The PgP-associated ATPase was determined colorimetrically as the vanadate-sensitive release of inorganic phosphate from ATP hydrolysis (REF). 1 μg membrane protein were incubated in ATPase buffer (50 mM KCl, 2.5 mM MgSO4, 0.5 mM EGTA, 3 mM DTT, 3 mM ATP, 2 mM oubain, 3 mM sodium azide, 25 mM Tris/HCl pH 7.4) and verapamil ( 10 μM), if desired. The reaction was carried out in 96 well microtiter plates in a final volume of 60 μl in the presence or the absence of 0.25 mM sodium orthovanadate. The microtiter plate was incubated at 37°C for one hour and the reaction was terminated by adding 200 μl of stop solution (0.2% ammonium molybdate, 1.3% sulfuric acid, 0.9% SDS and 1% ascorbic acid). After an additional 30 minutes of incubation the absorbance at 620 nm was read in a microplate reader. ATPase activity was expressed in mmol Pi/hr/mg protein.

Conflicto de intereses

Los autores declaran que no tienen intereses en conflicto.

Autores de las contribuciones

HG and J BS initially developed the Peptidomatrix procedure.
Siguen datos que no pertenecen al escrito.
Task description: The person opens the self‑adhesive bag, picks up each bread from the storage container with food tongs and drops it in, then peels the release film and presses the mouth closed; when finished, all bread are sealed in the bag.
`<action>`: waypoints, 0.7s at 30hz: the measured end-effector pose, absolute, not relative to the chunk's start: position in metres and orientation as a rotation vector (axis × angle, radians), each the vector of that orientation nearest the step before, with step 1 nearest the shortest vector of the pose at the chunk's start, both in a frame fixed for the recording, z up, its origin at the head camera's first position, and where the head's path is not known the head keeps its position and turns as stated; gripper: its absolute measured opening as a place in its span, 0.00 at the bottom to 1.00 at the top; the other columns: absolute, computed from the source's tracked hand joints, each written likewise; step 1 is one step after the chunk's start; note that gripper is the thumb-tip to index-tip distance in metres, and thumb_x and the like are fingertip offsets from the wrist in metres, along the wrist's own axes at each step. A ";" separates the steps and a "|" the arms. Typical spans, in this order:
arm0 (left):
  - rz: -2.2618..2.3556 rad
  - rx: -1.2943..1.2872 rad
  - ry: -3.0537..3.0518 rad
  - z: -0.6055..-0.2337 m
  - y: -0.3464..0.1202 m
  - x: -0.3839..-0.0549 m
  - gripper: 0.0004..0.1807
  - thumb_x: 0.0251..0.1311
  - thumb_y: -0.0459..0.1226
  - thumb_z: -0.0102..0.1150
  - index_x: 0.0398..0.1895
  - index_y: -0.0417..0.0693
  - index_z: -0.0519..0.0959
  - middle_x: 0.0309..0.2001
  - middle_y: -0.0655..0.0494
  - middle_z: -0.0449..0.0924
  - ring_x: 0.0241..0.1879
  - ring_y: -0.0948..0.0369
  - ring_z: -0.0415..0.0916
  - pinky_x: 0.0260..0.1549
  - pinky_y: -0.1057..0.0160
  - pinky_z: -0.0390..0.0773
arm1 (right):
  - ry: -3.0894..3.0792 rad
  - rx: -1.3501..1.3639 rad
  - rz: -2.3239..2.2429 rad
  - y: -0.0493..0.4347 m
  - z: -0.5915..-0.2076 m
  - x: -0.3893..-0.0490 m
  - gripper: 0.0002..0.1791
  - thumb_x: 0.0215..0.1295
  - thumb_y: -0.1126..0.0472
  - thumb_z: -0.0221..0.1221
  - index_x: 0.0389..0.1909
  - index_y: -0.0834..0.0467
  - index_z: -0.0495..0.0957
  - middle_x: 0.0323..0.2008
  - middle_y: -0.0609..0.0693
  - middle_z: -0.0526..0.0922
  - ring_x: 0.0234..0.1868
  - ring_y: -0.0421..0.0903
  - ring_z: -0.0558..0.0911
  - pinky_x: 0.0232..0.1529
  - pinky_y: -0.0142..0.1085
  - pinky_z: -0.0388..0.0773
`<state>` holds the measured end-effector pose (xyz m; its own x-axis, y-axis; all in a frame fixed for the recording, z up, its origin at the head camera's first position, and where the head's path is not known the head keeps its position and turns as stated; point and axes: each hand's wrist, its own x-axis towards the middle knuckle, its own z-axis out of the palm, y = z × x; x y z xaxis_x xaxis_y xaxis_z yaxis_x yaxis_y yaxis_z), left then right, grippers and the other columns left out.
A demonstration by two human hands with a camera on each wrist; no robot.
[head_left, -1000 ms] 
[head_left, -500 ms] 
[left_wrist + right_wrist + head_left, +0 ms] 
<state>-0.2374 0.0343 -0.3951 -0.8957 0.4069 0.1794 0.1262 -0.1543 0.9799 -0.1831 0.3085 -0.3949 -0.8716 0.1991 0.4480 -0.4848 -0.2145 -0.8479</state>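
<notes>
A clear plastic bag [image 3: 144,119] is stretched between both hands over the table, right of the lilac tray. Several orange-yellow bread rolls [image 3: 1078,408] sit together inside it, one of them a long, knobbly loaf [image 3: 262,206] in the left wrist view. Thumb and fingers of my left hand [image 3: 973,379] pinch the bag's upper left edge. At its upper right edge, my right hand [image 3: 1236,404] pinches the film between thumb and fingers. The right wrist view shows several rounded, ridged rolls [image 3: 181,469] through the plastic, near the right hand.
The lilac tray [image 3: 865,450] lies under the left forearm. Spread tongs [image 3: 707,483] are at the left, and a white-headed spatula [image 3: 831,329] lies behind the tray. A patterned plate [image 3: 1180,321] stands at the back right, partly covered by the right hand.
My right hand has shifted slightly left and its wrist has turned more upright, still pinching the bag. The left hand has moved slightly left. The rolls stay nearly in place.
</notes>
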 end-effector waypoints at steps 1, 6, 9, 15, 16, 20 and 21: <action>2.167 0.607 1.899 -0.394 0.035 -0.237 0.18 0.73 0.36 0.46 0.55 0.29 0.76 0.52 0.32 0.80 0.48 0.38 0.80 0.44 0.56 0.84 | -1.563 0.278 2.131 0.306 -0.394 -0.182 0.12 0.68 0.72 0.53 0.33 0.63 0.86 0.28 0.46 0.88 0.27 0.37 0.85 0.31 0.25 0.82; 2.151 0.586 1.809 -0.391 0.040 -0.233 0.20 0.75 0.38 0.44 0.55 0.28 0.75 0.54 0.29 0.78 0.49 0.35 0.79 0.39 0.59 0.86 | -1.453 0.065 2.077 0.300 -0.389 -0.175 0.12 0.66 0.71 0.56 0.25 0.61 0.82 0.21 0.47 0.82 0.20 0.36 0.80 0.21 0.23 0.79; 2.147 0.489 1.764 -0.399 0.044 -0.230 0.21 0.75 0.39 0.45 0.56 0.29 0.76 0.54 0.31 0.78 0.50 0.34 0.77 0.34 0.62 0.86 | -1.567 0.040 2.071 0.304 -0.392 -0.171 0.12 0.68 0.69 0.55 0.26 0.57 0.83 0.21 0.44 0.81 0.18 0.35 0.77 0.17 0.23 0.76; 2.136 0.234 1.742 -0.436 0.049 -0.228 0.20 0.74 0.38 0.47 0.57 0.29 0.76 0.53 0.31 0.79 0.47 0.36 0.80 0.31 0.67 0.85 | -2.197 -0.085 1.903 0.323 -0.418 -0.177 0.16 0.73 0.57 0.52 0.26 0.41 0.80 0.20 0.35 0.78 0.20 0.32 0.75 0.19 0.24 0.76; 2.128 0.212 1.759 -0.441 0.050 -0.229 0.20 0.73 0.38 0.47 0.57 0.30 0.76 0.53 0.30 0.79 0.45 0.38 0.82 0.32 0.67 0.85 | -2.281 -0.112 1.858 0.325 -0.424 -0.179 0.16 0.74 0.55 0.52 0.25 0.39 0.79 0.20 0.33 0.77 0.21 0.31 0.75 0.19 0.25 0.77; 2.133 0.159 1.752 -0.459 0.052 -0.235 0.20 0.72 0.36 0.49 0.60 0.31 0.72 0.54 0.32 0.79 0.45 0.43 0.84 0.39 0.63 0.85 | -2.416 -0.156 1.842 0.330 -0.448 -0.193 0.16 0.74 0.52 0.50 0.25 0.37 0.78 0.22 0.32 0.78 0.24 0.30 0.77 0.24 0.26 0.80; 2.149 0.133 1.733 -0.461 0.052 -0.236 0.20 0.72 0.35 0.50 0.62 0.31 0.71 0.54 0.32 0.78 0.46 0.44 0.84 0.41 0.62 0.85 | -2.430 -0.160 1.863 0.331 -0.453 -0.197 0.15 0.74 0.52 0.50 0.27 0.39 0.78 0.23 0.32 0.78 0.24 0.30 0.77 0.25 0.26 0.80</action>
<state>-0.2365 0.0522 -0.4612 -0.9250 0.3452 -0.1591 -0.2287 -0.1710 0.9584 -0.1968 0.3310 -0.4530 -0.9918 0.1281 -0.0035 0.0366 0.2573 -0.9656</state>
J BS worked out the method for preparations of tryptic peptides from biological material. J BS, OB, M KG and HG performed the experimental work and contributed to the discussions. OB, WDS and UP wrote the manuscript. DGR and UP provided intellectual guidance. DGR provided the patient material. WDS initiated the project, developed the mathematical analyses used, and directed the research.